**PROBLEM STATEMENT**
How many lines in the data below contain the string "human"? State that number only.

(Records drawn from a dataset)
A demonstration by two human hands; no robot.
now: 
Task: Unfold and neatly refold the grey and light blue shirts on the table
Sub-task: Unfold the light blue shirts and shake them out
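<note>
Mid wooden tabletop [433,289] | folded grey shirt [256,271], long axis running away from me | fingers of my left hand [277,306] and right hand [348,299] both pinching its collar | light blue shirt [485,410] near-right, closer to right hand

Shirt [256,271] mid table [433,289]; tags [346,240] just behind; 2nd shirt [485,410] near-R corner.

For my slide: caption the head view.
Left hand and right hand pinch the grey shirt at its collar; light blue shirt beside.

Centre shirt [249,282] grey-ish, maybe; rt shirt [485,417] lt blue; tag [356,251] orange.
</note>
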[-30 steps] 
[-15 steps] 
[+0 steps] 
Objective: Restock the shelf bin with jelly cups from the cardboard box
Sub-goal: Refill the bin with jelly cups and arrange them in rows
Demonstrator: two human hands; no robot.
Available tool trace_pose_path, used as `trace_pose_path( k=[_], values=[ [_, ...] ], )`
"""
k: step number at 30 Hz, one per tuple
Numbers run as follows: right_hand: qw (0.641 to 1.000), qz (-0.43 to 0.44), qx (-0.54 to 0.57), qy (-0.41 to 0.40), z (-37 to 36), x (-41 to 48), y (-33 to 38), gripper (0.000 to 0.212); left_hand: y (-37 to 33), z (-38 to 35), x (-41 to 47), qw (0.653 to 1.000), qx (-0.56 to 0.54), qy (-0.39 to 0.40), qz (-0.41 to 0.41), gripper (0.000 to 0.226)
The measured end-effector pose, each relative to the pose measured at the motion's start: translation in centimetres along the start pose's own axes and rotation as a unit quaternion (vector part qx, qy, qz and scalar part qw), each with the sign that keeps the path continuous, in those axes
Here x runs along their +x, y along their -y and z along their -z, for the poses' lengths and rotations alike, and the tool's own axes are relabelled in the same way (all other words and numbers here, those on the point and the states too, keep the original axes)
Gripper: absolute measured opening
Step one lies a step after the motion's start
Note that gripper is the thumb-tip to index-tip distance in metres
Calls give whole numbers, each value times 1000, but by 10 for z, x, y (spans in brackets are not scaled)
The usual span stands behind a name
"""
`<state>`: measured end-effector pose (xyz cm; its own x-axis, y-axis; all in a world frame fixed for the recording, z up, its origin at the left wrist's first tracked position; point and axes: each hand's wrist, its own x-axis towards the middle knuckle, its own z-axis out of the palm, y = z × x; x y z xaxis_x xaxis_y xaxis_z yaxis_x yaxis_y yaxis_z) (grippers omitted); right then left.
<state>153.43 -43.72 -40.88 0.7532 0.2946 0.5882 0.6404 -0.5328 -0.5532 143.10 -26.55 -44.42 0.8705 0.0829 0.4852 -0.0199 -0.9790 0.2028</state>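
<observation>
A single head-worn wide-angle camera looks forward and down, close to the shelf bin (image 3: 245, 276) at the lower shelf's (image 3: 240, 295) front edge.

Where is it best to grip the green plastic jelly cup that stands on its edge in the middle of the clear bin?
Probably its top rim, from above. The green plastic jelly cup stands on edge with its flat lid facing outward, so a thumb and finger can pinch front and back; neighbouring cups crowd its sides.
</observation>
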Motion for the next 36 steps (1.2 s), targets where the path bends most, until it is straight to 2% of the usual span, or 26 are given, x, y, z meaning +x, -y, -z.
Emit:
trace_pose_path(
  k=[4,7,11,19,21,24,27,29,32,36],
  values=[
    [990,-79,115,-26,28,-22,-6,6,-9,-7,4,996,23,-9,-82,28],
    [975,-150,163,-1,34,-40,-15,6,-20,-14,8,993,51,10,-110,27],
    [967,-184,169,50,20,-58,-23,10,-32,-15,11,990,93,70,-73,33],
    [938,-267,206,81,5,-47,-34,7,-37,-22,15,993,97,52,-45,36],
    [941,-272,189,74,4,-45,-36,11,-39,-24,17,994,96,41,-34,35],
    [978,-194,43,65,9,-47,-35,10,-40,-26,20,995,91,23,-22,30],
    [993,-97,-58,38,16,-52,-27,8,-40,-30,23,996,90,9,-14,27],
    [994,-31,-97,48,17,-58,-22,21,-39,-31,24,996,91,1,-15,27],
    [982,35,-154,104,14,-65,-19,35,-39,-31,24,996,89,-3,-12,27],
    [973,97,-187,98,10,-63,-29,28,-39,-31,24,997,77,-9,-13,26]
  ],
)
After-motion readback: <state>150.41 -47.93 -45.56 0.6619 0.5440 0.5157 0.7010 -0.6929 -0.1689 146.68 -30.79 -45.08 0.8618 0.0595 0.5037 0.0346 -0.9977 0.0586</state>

**REPLY TO THE EXERCISE**
2